Retesting Findings

What Is a Retest?

After you remediate a vulnerability, you want confirmation that the fix is effective. A retest runs a focused scan that only targets the specific findings you select, rather than re-scanning the entire application.

How to Request a Retest

1. Navigate to the scan's Findings tab.
2. Select one or more findings you have fixed by checking the boxes next to them.
3. Click Retest Selected.
4. Confirm the retest. APVISO will verify the fixes.

You can also retest a single finding by clicking the Retest button on the finding detail page.

Retest Statuses

Each retested finding receives one of the following statuses:

• in_progress — the retest is currently running.
• fixed — the vulnerability could not be reproduced. The original finding status is updated to fixed.
• not_fixed — the vulnerability is still present. The finding remains in its previous status and the retest includes updated evidence.

Credit Cost

Retests consume credits separately from full scans.

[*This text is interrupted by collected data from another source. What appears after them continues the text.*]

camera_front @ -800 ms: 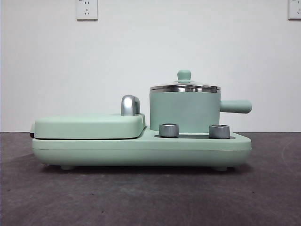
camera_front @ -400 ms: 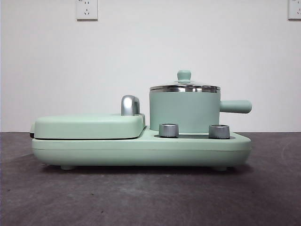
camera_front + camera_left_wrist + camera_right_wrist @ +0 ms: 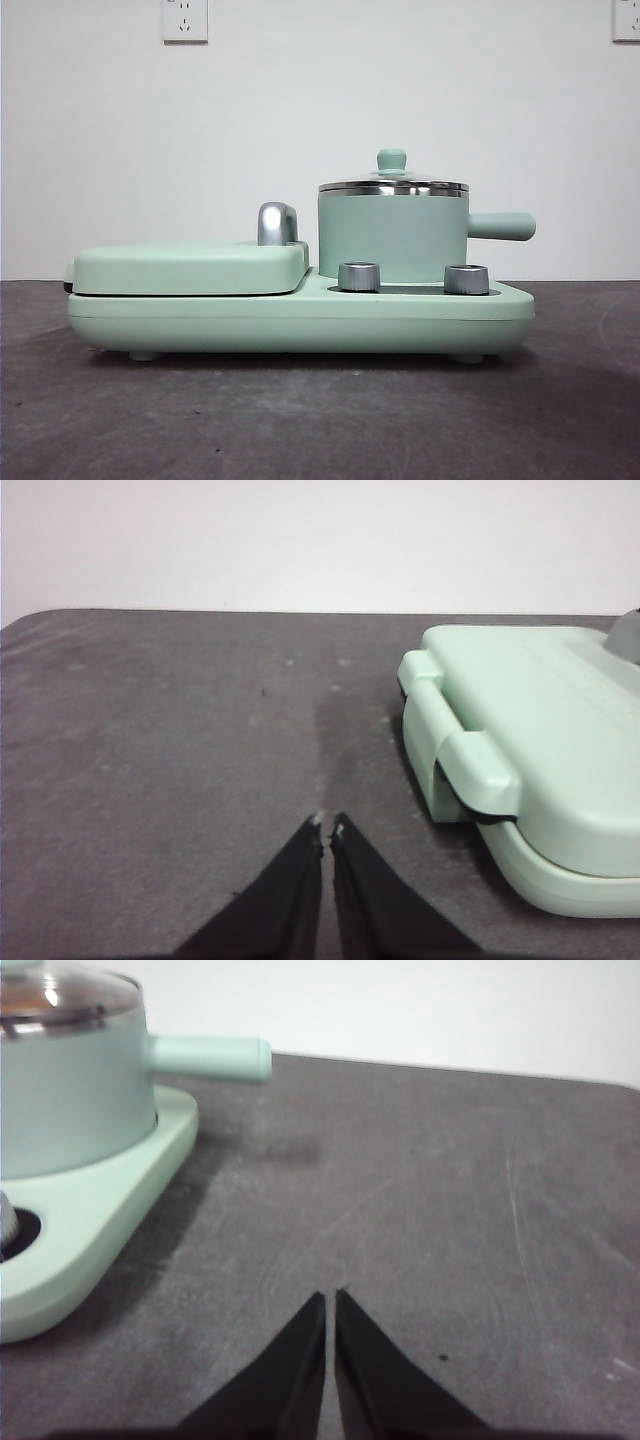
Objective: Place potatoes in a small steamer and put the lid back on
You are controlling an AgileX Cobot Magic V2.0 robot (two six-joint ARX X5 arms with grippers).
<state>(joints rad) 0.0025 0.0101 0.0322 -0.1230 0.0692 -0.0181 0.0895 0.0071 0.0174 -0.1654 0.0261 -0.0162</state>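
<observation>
The small steamer (image 3: 392, 236), a mint-green pot with a stubby side handle (image 3: 502, 226), stands on the right half of a mint-green cooker base (image 3: 300, 320). The glass lid (image 3: 393, 183) with its green knob sits on the pot. The pot also shows in the right wrist view (image 3: 70, 1090) with the lid (image 3: 60, 995) on it. No potato is in view. My left gripper (image 3: 327, 827) is shut and empty over the bare table beside the grill end. My right gripper (image 3: 330, 1298) is shut and empty over the table, off the pot's handle side.
A closed flat grill cover (image 3: 190, 268) with a chrome handle (image 3: 277, 223) fills the base's left half, and shows in the left wrist view (image 3: 540, 750). Two steel knobs (image 3: 359, 276) (image 3: 466, 279) sit on the base front. Dark grey tabletop (image 3: 320, 420) surrounds it; a white wall stands behind.
</observation>
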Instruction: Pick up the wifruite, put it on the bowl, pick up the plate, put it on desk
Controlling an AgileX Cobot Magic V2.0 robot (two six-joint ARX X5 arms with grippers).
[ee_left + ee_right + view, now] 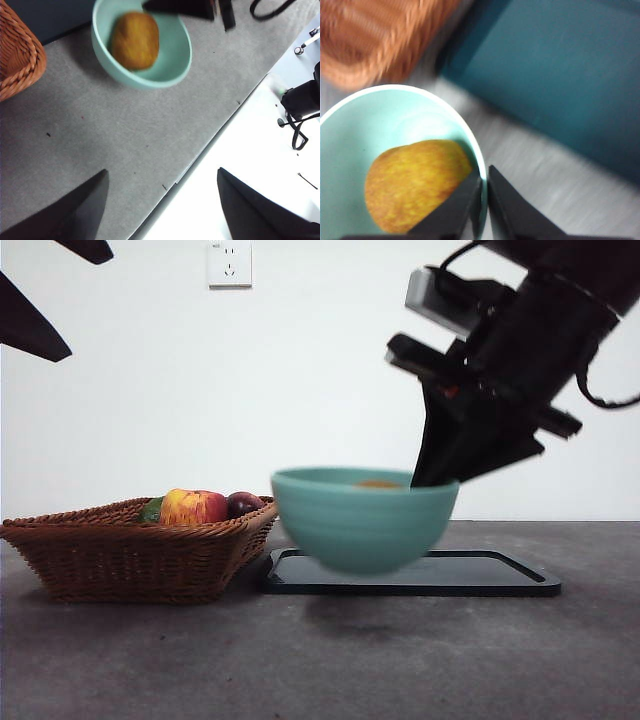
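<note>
No readable text, label, brand, number or sign is showing on anything in any of the three views.

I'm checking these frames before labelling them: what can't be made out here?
- Wifruite: front view shows only a sliver; the bowl rim hides the rest.
- Basket: smeared by motion blur in the right wrist view.
- Green item in the basket: mostly hidden behind the apple and wicker rim.
- Right gripper clamps the bowl's rim.
- Left gripper: open; arm cut off by the edge.
</note>
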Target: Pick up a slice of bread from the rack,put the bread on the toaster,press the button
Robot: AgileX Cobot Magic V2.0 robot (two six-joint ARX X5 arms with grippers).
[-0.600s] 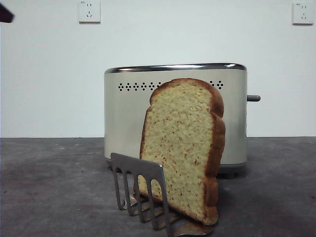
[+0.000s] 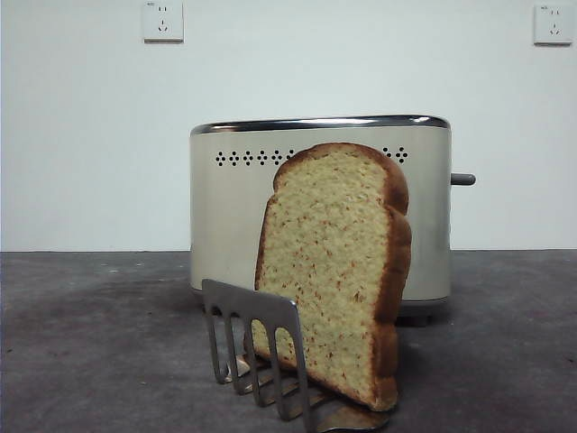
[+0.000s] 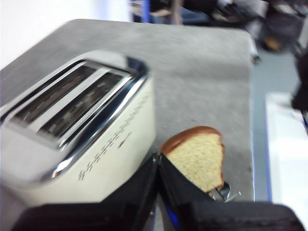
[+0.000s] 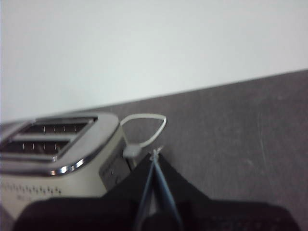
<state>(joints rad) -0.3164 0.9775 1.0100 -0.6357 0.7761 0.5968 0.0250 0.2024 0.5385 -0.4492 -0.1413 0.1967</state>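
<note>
table [image 2: 81,343]: dark grey | on it: toaster [image 2: 234,216], rack [image 2: 257,347] in front

Front view: low, table-level, close to the rack [image 2: 257,347], facing the toaster [image 2: 234,216] broadside. Left wrist view: above, beside toaster [image 3: 82,130], looking down its slots. Right wrist view: above toaster's [image 4: 53,144] button [image 4: 130,152] end. All share the toaster.

Two wall sockets [image 2: 163,21]; possibly a white cord [image 4: 147,129].
</note>
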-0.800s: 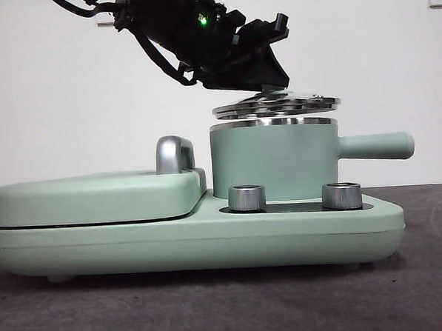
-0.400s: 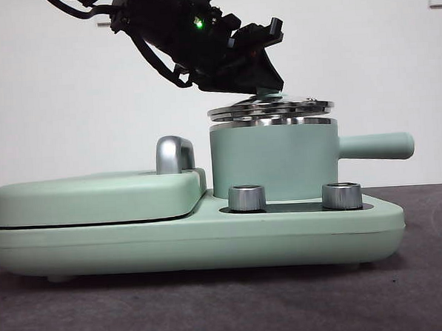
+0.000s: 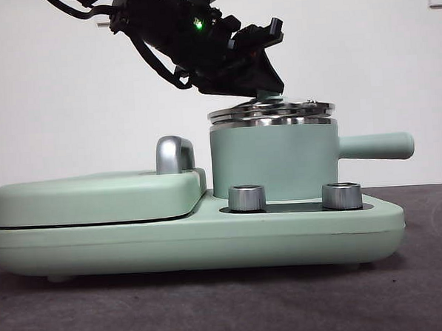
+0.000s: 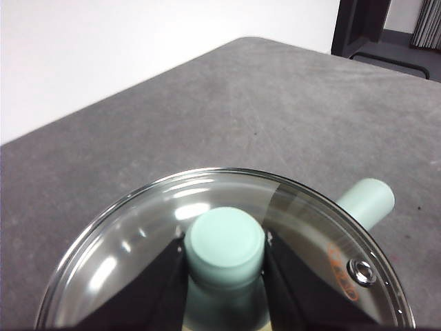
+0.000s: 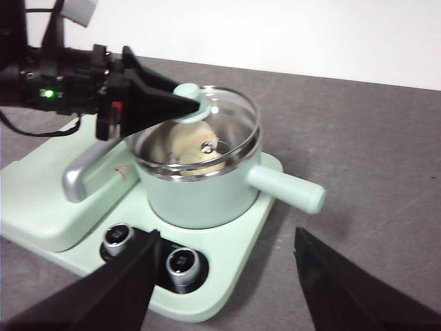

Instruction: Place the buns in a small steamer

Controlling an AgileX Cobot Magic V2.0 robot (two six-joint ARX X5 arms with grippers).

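Note:
The small steamer (image 3: 273, 163) is a mint-green pot with a straight side handle (image 3: 376, 146), standing on the right half of a green base (image 3: 210, 240). My left gripper (image 4: 226, 243) is shut on the green knob (image 4: 226, 238) of the glass lid (image 3: 271, 111), which lies level on the pot's steel rim. In the front view the left gripper (image 3: 265, 89) reaches down from the upper left. Through the glass, the cream-white buns (image 5: 195, 143) show inside the steamer (image 5: 196, 196). My right gripper (image 5: 227, 234) hangs open, well apart from the pot, with nothing between its jaws.
A flat green lidded griddle (image 3: 96, 194) with a chrome handle (image 3: 174, 154) fills the base's left half. Two steel dials (image 3: 246, 197) (image 3: 341, 195) sit in front of the pot. Grey table (image 3: 213, 307) surrounds the appliance, with a white wall behind.
The left gripper has lowered the lid and shifted it slightly left, from hovering above the rim to resting on it.

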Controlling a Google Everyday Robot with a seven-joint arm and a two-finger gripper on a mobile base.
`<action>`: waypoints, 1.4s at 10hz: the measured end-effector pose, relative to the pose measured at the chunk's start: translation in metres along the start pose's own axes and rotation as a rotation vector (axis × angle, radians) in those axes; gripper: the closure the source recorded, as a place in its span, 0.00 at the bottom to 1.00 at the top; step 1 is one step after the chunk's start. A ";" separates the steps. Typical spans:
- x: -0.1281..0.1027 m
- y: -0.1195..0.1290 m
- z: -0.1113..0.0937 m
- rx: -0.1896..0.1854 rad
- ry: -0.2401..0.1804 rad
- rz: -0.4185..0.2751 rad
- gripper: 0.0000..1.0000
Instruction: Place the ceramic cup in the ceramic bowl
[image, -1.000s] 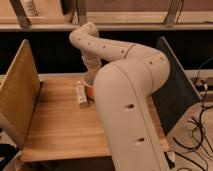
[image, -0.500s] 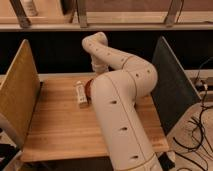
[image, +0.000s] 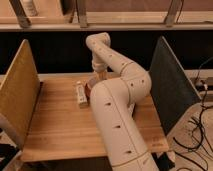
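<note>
On the wooden table (image: 60, 125), the robot's white arm (image: 117, 115) fills the middle of the view, rising from the lower right, bending at an elbow near the right side and reaching back toward the far edge of the tabletop. The gripper (image: 98, 75) hangs at the end of the arm, pointing down above the far middle of the table, directly over the ceramic bowl (image: 89, 88). The arm's own links cover most of that spot, so whether the gripper is open, closed or holding anything cannot be told.

Only a sliver of the orange-red bowl shows, at its left rim, peeking out from behind the forearm. The ceramic cup cannot be made out; if it is near the bowl, the arm hides it.

Just left of the bowl lies 1 slim white bottle (image: 80, 94) on its side, its length running roughly from the far edge toward the camera, very close to the bowl's rim; whether they touch cannot be told.

2 upright panels flank the table: a tan board (image: 17, 95) on the left edge and a dark grey board (image: 170, 85) on the right edge, both angled outward. Behind the table runs a dark recess under a pale shelf (image: 125, 22). Black cables (image: 197, 135) trail across the floor at the right.
</note>
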 end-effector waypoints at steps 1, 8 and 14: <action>0.000 -0.002 0.001 -0.013 0.001 -0.001 0.87; 0.007 -0.013 0.008 -0.066 0.008 0.013 0.29; -0.001 -0.029 -0.033 -0.035 -0.082 0.017 0.29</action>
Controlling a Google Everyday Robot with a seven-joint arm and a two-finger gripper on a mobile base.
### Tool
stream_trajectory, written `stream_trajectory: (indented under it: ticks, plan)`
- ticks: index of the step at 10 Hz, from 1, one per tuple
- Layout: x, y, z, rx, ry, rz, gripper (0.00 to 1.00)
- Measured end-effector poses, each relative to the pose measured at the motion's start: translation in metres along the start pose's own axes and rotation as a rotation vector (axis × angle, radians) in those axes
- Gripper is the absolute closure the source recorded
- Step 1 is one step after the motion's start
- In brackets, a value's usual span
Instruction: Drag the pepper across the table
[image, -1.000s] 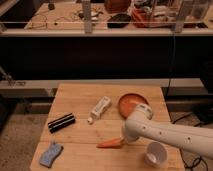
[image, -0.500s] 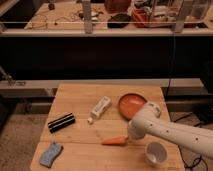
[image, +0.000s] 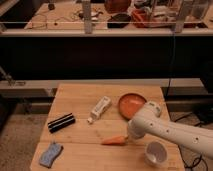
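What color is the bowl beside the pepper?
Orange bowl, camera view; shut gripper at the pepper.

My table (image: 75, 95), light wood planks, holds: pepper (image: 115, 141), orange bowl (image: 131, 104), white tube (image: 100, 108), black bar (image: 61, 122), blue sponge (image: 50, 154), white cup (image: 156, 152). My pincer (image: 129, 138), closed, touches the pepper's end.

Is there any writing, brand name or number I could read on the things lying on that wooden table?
No readable text anywhere.
White tube: any label is too blurred to read.
Black box: no legible marking.
Blue sponge, orange bowl, white cup, pepper: no writing visible.
Gripper, shut at the pepper's right end on the table: no lettering visible.
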Motion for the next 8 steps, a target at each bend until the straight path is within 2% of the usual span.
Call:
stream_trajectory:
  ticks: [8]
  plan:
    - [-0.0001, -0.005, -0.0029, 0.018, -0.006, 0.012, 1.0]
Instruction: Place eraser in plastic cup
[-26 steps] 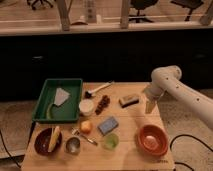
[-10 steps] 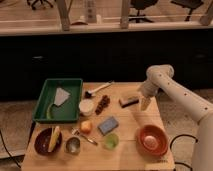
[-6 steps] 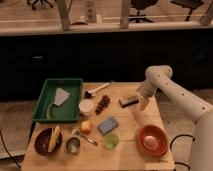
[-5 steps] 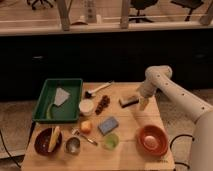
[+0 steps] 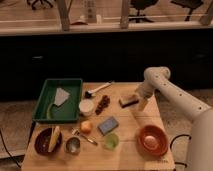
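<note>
While gripper (image 5: 142, 103) flanks eraser (image 5: 128, 100), pad (image 5: 107, 125) lies near cup (image 5: 111, 142).

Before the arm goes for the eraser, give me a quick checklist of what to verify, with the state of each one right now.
1. Eraser free to pick: ok, it lies flat with nothing on it.
2. Gripper lined up: ok, it is close beside the eraser; contact cannot tell.
3. Plastic cup upright, mouth open: ok, near the table's front edge.
4. Cup empty: cannot tell.
5. Path from eraser to cup: not ok if low, as the blue-grey pad lies between them; probably lift over it.
</note>
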Controlling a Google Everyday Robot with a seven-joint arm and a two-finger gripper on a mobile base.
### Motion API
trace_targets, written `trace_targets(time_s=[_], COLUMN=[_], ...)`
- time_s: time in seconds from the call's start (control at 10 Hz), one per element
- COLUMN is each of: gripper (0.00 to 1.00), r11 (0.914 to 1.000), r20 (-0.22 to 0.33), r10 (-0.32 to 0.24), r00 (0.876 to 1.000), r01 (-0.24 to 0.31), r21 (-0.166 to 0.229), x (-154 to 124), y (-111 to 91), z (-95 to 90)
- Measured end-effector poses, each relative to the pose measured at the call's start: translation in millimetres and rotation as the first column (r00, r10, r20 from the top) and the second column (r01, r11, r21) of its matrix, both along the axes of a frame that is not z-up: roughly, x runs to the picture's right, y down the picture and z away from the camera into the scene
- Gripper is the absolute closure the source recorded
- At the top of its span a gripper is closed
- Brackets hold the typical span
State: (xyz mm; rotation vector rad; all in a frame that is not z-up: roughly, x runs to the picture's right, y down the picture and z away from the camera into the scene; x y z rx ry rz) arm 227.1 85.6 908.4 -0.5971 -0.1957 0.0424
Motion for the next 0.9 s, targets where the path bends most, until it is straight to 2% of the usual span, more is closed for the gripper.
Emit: trace_targets(time_s=[0.9], gripper=[0.20], r11=[0.9999], r20=[0.011], r10=[-0.004], r00=[1.000], r01=[0.004], r21=[-0.009], x=[2.2], y=[8.3], z=[10.5])
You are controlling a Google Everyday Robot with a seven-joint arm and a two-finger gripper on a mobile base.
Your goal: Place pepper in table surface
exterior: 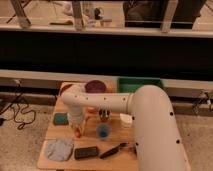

Because they are targeted and shorter, they cost significantly less:

• A retest of 1–5 findings costs 1 credit.
• A retest of 6–15 findings costs 2 credits.
• A retest of 16+ findings costs 3 credits.

Retest quotas are tracked separately from full scan quotas within your billing period.

Best Practices

• Fix all related findings before retesting to minimize the number of retest cycles.
• Make sure your fix is deployed to the same environment (URL) that was originally scanned.
• If using authenticated scanning, verify that the credentials are still valid before requesting a retest.
• Review the retest evidence carefully — a finding marked not_fixed includes updated request/response pairs showing what the agent observed.

Retest History

Every retest is logged on the finding detail page. You can see the full history: when each retest was run, what the result was, and what evidence was captured. This history is valuable for demonstrating remediation progress during audits.